Task objective: Of the lines below, write out exactly those from the line with "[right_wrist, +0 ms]" through the line with "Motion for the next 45", both included, and skip the rest.

Collection entries:
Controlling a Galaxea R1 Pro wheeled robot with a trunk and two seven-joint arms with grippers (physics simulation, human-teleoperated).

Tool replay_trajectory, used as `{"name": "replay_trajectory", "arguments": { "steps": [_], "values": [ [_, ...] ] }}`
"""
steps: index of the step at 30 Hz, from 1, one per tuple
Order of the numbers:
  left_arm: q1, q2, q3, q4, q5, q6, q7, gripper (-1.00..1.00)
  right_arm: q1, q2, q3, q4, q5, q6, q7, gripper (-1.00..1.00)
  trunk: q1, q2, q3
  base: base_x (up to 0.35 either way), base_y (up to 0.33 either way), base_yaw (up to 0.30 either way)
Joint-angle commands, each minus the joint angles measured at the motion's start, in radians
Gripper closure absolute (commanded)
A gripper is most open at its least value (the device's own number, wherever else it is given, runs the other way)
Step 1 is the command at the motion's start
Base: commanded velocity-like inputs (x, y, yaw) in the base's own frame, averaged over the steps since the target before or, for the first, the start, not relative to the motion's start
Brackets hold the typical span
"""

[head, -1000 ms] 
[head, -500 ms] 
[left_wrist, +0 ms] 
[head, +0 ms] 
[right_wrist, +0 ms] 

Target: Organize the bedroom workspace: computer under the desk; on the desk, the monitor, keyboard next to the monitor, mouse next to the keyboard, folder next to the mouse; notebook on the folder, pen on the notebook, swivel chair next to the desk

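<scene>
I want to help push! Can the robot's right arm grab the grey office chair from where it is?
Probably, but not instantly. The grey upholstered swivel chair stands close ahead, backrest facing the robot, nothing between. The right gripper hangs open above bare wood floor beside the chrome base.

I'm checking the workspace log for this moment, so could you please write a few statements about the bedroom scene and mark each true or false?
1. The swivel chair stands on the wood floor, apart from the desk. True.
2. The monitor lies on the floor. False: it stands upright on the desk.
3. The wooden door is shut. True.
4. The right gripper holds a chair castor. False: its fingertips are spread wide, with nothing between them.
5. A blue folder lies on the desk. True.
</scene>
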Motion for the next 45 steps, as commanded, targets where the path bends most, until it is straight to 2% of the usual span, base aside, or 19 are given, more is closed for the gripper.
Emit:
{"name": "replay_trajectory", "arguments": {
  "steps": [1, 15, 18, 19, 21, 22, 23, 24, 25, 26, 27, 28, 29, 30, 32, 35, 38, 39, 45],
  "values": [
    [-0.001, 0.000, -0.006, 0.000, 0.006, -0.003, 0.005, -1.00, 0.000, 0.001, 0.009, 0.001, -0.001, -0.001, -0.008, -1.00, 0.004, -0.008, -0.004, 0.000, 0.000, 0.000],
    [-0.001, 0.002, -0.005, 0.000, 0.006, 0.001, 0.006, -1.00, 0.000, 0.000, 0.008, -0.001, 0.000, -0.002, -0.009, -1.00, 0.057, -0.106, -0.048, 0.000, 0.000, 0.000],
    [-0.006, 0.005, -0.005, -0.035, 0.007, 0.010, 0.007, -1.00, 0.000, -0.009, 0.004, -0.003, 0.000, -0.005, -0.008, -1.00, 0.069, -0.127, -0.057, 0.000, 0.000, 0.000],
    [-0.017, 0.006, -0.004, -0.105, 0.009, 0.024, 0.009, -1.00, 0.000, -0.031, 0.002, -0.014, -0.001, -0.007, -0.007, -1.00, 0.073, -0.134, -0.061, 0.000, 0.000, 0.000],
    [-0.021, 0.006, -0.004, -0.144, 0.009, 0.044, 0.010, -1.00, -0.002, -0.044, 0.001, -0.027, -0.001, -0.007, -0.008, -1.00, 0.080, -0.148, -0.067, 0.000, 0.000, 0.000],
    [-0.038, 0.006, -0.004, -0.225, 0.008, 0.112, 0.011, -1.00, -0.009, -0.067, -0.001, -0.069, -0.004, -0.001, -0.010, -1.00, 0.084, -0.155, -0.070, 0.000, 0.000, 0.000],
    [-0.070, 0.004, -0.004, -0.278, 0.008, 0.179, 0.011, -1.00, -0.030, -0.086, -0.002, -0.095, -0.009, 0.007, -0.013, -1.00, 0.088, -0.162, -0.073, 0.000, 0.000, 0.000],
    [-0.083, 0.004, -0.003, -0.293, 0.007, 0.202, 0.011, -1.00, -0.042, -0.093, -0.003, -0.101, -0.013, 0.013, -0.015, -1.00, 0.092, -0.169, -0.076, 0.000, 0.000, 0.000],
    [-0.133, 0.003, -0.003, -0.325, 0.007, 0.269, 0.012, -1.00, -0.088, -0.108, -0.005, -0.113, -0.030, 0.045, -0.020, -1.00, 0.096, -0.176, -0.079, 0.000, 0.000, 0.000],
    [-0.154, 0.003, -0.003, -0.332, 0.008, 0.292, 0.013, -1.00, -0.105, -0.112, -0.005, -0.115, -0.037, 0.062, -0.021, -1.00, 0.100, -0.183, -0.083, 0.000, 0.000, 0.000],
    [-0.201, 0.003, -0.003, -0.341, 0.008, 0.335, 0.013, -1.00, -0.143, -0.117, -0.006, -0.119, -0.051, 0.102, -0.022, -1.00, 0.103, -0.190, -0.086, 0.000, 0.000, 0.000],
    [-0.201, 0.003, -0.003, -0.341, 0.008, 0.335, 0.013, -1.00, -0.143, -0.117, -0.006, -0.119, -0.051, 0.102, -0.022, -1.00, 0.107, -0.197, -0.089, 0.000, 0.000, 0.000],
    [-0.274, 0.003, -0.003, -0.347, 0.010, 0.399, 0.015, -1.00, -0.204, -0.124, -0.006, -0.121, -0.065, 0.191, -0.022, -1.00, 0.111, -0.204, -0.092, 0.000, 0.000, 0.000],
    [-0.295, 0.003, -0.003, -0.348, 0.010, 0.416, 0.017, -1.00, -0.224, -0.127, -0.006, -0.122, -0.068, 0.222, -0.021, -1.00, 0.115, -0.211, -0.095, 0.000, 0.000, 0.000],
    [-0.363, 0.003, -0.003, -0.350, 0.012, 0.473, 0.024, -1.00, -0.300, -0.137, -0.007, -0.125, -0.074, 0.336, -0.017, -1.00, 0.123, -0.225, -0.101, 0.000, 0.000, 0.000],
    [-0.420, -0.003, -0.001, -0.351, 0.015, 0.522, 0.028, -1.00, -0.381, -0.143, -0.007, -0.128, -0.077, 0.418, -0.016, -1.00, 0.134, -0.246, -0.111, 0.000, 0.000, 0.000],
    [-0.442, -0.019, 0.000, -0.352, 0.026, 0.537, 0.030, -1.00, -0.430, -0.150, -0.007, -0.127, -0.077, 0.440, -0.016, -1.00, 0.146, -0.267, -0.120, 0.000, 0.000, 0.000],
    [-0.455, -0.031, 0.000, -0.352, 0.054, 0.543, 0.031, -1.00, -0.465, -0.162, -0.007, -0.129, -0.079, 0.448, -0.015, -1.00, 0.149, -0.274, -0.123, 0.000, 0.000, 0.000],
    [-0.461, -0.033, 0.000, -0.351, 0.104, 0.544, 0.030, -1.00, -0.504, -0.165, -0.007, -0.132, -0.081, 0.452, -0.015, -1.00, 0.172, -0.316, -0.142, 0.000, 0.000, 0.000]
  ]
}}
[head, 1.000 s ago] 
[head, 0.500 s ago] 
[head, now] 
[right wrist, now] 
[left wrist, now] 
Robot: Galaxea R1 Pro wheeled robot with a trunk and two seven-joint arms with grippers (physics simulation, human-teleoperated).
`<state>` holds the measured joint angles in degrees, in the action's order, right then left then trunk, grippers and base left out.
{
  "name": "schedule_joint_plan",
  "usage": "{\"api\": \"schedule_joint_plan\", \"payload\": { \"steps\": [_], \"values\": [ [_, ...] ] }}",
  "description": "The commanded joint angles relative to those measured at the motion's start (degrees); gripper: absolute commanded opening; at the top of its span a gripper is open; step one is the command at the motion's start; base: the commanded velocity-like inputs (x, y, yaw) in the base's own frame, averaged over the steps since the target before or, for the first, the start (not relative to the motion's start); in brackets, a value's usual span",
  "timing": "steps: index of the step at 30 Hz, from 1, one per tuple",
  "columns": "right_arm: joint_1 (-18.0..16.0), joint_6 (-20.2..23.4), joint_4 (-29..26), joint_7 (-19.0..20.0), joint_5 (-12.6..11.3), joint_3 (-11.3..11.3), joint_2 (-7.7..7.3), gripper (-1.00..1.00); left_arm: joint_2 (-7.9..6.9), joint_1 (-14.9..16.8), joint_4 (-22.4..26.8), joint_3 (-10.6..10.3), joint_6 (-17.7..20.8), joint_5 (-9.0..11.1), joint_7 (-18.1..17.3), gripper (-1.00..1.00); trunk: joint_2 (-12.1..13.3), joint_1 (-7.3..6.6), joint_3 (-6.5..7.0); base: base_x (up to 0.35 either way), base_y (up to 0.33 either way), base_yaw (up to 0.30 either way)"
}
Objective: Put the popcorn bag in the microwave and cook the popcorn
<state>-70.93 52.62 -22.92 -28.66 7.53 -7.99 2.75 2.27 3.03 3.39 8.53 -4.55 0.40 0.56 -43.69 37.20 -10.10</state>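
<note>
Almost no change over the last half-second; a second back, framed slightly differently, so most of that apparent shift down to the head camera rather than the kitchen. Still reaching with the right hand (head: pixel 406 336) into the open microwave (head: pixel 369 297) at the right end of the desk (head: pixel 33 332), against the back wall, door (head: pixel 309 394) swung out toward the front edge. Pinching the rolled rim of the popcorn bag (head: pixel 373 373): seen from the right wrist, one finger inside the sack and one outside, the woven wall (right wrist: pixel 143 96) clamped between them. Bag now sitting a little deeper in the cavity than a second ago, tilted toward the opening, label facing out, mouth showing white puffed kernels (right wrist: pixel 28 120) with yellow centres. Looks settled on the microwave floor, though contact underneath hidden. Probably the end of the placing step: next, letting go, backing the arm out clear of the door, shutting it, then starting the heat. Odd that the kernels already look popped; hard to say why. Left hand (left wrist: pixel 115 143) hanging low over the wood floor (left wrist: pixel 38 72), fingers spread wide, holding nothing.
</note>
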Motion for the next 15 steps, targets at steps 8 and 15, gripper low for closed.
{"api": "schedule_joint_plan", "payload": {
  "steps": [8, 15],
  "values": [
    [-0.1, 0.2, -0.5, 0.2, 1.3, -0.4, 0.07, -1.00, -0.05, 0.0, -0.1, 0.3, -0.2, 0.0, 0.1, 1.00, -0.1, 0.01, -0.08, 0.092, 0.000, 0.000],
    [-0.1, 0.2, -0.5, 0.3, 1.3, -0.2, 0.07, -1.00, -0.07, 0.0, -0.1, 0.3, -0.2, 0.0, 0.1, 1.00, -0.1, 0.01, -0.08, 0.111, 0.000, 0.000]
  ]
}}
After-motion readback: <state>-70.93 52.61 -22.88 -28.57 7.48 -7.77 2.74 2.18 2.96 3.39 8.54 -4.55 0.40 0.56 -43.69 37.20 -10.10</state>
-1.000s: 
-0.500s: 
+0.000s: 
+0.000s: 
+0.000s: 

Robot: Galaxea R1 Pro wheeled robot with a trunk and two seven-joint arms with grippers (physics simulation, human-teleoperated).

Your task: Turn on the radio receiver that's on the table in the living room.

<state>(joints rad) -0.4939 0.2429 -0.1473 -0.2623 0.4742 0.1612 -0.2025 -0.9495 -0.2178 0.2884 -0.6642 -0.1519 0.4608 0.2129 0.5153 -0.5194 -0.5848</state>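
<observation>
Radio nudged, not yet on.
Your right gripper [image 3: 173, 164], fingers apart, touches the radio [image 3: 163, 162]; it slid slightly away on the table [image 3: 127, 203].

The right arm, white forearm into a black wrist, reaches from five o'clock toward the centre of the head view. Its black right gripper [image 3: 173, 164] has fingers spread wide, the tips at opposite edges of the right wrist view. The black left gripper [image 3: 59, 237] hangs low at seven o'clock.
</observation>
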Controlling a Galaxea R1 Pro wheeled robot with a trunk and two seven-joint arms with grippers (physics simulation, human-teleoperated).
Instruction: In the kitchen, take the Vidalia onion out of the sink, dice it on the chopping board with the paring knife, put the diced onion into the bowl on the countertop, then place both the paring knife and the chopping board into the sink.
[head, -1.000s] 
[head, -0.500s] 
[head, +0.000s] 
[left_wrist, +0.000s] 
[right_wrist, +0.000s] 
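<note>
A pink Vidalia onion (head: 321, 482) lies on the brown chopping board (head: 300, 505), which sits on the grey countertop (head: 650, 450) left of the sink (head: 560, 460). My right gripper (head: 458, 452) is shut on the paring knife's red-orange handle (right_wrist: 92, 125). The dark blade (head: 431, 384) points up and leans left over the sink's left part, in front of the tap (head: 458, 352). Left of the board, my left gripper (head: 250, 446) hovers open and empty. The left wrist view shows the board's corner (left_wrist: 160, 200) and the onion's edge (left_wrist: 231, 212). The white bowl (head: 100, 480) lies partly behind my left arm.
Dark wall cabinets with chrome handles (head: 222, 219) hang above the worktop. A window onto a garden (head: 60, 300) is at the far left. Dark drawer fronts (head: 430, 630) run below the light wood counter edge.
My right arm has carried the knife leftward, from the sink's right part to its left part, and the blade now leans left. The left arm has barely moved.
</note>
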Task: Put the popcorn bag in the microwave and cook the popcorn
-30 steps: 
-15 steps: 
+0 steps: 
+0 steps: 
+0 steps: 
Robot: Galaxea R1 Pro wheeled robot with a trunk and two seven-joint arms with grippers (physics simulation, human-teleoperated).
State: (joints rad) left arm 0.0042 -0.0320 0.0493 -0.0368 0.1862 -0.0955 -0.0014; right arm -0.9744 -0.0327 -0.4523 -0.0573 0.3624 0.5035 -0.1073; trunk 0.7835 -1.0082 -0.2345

Task answer:
[right_wrist, +0 ms] 

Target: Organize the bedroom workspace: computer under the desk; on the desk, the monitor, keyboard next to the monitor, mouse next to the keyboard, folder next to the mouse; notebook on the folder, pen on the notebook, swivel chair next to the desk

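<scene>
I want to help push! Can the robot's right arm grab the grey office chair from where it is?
Probably, but not instantly. The grey upholstered swivel chair stands close ahead, backrest facing the robot, nothing between. The right gripper hangs open above bare wood floor beside the chrome base.

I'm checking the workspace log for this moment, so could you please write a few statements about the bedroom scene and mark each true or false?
1. The swivel chair stands on the wood floor, apart from the desk. True.
2. The monitor lies on the floor. False: it stands upright on the desk.
3. The wooden door is shut. True.
4. The right gripper holds a chair castor. False: its fingertips are spread wide, with nothing between them.
5. A blue folder lies on the desk. True.
</scene>
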Motion for the next 45 steps, as commanded, targets where the path bends most, until it is straight to 2% of the usual span, base aside, or 19 are given, more is closed for the gripper.

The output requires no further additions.